(EXERCISE DETAILS): Only the lines below starting at the one containing "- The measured" and ending at the one containing "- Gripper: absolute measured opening" belong in the answer, each copied exactly.

(MATERIAL PROVIDED):

****************************************

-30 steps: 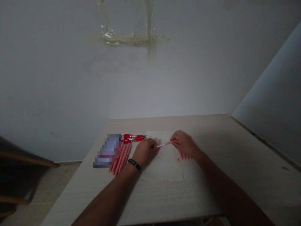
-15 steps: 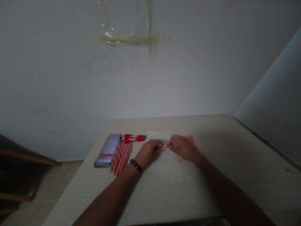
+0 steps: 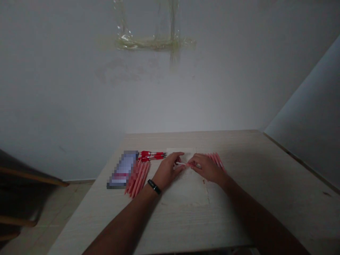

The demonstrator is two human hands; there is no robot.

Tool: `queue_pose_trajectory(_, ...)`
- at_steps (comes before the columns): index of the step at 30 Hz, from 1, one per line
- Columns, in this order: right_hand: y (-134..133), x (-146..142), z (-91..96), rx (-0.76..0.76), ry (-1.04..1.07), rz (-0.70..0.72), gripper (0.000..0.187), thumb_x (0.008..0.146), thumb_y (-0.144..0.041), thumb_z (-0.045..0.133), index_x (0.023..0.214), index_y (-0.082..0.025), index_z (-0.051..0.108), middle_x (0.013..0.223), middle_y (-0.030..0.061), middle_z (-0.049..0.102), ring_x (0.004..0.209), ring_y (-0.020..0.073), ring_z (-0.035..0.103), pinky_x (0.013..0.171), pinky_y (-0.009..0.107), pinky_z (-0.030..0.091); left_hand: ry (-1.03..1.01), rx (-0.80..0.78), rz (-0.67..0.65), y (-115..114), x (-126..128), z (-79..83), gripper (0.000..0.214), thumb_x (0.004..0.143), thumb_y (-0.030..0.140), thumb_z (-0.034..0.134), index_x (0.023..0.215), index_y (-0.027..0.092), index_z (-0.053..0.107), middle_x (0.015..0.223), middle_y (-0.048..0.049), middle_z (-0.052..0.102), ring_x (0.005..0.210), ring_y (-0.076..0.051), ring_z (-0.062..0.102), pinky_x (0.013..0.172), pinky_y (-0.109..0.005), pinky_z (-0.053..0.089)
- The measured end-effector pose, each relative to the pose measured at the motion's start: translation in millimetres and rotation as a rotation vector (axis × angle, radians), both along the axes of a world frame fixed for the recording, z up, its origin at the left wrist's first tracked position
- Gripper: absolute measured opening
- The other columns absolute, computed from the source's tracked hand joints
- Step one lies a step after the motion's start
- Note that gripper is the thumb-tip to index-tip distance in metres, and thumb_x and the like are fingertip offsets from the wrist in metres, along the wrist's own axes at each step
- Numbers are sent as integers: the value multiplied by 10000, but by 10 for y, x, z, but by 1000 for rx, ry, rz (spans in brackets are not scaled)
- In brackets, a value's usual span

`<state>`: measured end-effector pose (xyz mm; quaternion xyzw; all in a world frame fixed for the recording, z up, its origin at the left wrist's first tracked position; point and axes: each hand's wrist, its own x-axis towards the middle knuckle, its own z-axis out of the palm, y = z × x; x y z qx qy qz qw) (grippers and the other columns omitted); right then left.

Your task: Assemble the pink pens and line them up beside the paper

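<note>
My right hand (image 3: 204, 165) is closed in a pinch on a pink pen (image 3: 188, 164) above a pale sheet (image 3: 183, 191) on the table. From the pen a thin white rod (image 3: 181, 163), like a refill, points left toward my left hand (image 3: 168, 169). That hand has its thumb and index finger apart around the rod's end; its curled inner fingers are partly hidden, so I cannot tell whether they touch it. Several pink pens (image 3: 140, 179) lie left of my left wrist, which wears a black band (image 3: 154, 186). More pink pens (image 3: 218, 161) lie beyond my right hand.
Several red pens with clear parts (image 3: 152, 156) lie behind the left pink pens. A phone-like device with a blurred screen (image 3: 123, 170) is at the table's left side. The wall (image 3: 212, 88) rises behind the table (image 3: 244, 152), with clear tape (image 3: 148, 44) on it.
My left thumb and index finger have spread apart from their pinch on the pink pen. A white rod now shows between the hands. My right hand keeps its place.
</note>
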<state>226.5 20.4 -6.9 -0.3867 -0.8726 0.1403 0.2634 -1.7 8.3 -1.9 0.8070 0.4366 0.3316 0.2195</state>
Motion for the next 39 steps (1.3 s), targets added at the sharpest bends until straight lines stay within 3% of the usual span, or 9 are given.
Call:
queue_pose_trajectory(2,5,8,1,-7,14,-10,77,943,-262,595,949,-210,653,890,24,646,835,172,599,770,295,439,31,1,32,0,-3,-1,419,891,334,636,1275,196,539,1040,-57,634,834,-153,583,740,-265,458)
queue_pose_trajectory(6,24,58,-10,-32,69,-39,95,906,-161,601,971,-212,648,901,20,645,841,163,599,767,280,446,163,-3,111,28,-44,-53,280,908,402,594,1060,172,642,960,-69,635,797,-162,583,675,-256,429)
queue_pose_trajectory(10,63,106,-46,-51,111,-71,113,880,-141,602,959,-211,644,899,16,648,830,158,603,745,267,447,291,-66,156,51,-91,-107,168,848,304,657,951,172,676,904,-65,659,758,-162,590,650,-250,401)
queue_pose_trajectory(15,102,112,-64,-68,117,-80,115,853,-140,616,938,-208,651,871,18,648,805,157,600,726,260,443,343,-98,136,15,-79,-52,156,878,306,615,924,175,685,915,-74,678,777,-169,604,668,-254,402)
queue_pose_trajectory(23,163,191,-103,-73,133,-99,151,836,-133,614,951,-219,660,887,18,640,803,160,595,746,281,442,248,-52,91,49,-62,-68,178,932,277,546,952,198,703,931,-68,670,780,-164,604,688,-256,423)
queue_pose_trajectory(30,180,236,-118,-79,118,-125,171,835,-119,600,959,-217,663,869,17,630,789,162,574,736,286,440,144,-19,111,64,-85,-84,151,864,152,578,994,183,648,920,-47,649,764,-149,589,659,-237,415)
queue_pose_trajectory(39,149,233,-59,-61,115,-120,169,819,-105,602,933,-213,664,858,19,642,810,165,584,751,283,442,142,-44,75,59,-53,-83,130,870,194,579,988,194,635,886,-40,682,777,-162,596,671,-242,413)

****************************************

(ANSWER SECTION):
- The measured end-effector pose, each relative to the pose measured at the motion's start: translation in millimetres and rotation as a rotation vector (axis × angle, radians), both along the axes of a world frame fixed for the recording, z up, its origin at the left wrist's first tracked position
- Gripper: absolute measured opening

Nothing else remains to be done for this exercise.